GOAL OF THE EXERCISE: Your task is to repeat exactly the lines below between the line holding "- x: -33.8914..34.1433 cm" and the line holding "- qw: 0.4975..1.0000", inclusive, and only those.

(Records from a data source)
• • •
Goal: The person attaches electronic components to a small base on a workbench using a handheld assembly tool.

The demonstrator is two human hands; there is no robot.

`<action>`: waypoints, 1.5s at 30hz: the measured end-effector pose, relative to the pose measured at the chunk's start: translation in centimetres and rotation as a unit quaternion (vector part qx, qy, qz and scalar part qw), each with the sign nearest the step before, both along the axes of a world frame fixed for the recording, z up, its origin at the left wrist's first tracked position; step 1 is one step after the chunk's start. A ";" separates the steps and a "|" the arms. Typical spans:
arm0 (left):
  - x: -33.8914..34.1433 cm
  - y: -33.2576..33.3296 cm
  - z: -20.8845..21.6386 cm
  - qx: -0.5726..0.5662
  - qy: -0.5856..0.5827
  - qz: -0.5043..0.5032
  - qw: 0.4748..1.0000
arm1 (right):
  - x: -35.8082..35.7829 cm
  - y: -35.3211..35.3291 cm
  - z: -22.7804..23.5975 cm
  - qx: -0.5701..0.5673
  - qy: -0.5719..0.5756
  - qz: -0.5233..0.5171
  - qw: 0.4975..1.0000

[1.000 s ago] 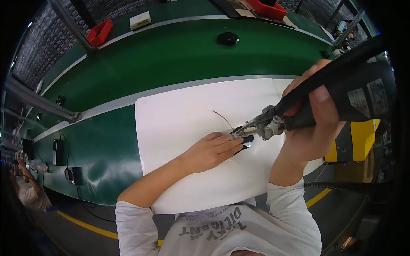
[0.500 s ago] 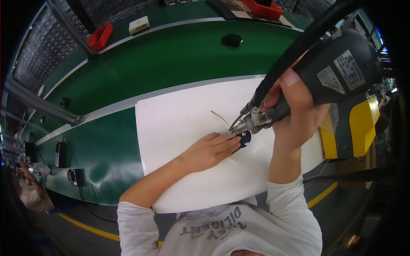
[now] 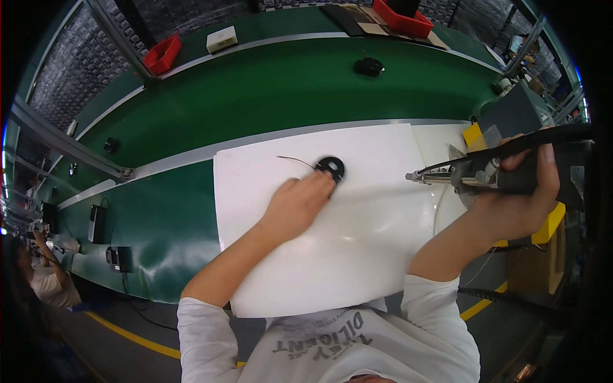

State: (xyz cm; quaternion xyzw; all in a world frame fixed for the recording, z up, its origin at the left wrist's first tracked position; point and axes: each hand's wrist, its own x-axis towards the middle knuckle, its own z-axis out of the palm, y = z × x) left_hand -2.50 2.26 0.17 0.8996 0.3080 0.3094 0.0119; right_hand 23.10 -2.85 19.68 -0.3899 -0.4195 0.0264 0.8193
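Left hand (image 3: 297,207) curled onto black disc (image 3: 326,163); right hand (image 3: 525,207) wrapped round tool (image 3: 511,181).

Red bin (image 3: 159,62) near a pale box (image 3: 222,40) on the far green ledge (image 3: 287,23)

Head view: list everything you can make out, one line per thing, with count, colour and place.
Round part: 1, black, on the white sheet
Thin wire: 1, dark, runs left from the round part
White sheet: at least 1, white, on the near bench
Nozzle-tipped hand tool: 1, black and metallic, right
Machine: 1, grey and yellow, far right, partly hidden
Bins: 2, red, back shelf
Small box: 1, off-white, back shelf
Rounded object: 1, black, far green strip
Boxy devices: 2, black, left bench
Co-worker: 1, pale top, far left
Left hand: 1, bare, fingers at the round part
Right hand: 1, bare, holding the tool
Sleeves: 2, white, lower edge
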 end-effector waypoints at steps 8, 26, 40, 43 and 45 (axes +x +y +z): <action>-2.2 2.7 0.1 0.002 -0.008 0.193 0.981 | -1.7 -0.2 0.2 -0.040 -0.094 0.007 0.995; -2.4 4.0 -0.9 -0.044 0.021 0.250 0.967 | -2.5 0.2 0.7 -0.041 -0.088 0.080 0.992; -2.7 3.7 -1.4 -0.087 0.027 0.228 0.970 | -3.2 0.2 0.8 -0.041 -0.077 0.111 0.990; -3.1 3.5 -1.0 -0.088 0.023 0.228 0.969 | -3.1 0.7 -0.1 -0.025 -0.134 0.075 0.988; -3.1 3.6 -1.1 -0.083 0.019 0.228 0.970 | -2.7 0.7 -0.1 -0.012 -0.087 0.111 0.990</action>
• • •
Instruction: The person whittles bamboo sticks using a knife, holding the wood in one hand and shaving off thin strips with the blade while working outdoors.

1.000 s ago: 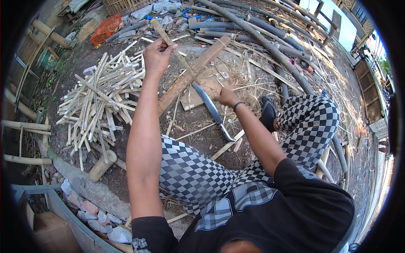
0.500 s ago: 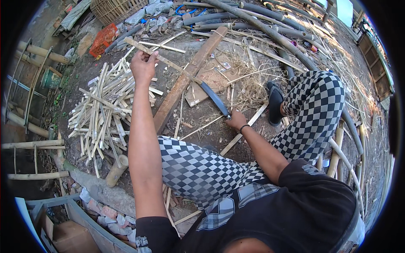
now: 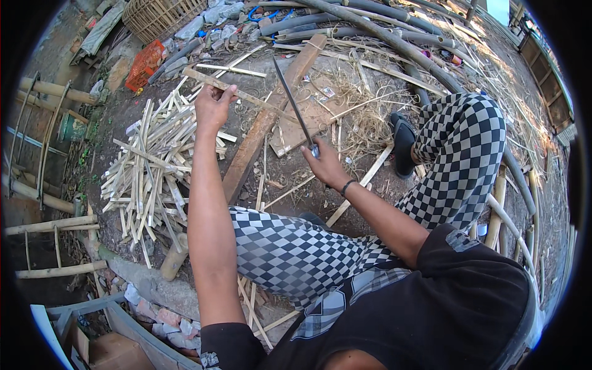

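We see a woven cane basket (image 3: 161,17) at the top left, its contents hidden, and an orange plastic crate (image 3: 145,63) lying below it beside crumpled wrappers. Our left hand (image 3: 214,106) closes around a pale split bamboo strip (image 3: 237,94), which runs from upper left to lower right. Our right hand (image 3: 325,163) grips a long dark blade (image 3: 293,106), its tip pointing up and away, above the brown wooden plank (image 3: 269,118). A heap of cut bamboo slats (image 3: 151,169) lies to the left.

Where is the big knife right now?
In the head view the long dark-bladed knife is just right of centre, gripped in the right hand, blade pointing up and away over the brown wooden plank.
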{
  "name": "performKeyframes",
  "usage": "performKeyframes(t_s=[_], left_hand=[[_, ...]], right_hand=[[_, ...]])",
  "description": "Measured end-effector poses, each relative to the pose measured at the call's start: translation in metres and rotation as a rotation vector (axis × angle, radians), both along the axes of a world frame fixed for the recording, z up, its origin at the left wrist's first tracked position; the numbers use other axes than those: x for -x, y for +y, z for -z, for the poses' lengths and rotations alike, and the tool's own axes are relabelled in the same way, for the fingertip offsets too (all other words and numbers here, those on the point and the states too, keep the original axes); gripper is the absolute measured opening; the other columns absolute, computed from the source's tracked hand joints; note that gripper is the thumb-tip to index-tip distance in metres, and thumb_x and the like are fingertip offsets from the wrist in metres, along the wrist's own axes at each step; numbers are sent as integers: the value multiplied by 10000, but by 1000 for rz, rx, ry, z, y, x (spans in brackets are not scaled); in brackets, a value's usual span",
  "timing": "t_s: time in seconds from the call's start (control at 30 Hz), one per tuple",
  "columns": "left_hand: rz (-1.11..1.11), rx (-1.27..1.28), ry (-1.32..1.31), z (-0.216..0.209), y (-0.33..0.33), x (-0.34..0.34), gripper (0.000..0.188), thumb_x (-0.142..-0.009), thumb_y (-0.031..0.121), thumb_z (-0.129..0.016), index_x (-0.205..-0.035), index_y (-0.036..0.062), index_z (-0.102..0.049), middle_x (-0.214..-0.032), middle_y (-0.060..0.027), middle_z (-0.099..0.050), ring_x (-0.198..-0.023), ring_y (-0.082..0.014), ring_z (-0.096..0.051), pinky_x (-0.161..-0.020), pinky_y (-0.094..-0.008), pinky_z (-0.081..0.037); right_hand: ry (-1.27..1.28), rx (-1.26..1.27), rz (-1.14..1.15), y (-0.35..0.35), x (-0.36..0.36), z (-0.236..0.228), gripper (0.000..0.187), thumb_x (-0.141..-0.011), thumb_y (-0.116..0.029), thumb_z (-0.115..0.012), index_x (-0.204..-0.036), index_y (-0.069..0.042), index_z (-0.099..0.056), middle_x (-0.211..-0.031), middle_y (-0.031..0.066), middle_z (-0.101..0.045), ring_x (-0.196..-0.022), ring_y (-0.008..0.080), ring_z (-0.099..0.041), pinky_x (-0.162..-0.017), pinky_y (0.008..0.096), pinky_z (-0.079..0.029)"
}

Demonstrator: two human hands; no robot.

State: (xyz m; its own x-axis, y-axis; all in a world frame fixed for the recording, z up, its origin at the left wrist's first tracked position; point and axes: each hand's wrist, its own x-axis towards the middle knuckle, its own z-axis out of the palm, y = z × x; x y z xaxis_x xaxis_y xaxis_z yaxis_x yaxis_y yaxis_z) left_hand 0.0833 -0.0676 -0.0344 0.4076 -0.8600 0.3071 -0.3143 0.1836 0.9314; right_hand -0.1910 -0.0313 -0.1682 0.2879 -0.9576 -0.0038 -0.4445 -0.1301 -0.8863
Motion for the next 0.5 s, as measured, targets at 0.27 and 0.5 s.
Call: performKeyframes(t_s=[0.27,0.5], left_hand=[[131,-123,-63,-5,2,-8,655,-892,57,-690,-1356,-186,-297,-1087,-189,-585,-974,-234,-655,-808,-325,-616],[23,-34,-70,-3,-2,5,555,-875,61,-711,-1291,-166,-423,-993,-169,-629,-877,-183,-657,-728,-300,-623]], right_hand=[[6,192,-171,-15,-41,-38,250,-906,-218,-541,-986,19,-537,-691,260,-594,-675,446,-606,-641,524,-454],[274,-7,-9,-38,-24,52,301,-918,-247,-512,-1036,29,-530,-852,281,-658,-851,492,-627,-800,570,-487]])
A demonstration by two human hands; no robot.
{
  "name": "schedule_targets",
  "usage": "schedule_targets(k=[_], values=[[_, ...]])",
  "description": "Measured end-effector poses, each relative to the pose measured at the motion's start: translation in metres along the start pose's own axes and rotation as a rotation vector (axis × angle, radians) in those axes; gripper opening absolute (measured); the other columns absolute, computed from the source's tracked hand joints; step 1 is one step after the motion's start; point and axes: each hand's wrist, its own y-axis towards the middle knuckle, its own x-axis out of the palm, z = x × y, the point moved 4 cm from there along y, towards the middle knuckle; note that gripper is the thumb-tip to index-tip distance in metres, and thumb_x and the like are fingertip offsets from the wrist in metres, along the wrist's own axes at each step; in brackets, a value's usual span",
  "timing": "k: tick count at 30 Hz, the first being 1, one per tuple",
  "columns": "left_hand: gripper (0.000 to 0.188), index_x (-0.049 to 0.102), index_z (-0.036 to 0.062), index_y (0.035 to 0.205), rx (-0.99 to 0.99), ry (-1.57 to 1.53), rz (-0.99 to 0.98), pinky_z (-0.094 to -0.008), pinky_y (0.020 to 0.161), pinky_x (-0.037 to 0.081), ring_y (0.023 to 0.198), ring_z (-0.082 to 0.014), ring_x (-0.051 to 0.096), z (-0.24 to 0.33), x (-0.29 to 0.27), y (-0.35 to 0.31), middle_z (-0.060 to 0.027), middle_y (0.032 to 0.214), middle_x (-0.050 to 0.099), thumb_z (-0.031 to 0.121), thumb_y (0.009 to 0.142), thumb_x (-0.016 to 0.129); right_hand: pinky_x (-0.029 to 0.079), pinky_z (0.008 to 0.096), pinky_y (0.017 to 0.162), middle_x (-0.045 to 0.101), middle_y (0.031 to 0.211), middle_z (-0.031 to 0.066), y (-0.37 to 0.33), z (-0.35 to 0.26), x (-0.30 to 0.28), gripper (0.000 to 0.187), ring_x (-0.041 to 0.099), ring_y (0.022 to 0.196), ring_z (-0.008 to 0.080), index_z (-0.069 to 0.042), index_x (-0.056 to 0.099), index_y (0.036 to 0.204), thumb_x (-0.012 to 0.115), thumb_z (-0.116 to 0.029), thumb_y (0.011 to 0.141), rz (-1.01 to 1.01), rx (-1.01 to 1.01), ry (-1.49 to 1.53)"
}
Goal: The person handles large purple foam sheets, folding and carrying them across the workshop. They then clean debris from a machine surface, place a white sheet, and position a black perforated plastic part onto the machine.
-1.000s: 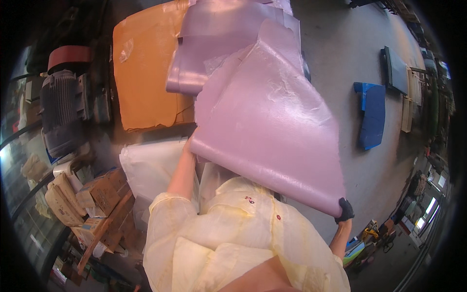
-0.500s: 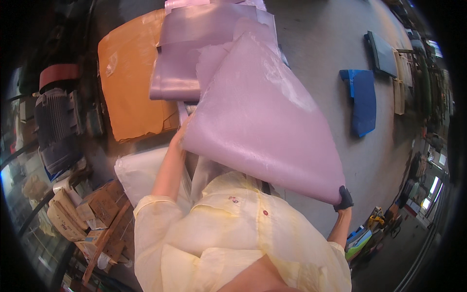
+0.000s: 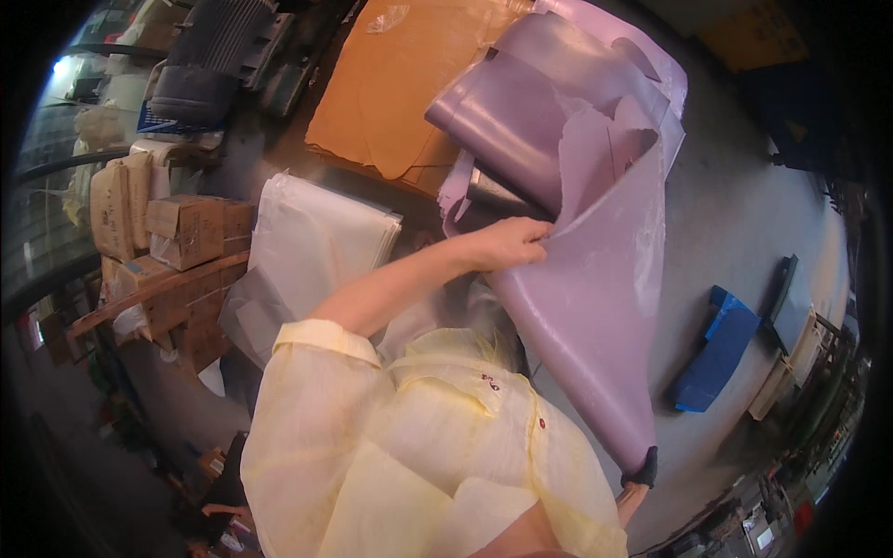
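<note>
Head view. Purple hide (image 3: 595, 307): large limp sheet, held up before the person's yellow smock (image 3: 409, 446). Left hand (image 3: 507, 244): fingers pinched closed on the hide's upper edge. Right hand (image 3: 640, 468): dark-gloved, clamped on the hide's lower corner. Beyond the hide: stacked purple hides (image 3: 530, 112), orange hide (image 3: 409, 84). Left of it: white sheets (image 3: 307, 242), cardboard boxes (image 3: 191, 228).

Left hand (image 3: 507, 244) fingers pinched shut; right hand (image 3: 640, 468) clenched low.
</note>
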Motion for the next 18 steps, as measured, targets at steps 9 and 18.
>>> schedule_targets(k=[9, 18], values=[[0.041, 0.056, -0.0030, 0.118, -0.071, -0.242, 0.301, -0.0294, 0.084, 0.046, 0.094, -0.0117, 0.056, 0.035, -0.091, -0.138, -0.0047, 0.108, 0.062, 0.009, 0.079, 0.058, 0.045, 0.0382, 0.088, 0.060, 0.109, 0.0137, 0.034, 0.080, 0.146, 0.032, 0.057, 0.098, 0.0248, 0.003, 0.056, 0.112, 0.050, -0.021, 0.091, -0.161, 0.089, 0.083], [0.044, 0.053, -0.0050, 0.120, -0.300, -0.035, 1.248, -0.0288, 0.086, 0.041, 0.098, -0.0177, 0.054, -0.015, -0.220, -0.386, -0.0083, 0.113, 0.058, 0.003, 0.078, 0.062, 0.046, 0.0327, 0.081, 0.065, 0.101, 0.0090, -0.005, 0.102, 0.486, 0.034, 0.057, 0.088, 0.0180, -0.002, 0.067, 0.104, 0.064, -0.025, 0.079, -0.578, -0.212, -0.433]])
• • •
WRITTEN SOLUTION:
  - x: -33.8914..34.1433 cm
  - y: -33.2576..33.3296 cm
  - z: -20.8845..21.6386 cm
  - qx: -0.5726..0.5662
  - qy: -0.5856..0.5827
  - qz: -0.5043..0.5032
  - qw: 0.4748..1.0000
arm1 (right):
  - x: -35.8082..35.7829 cm
  - y: -35.3211..35.3291 cm
  - z: -22.7804..23.5975 cm
  - qx: -0.5701..0.5673
  - qy: -0.5719..0.5756
  - qz: -0.5233..0.5171
  - qw: 0.4975..1.0000

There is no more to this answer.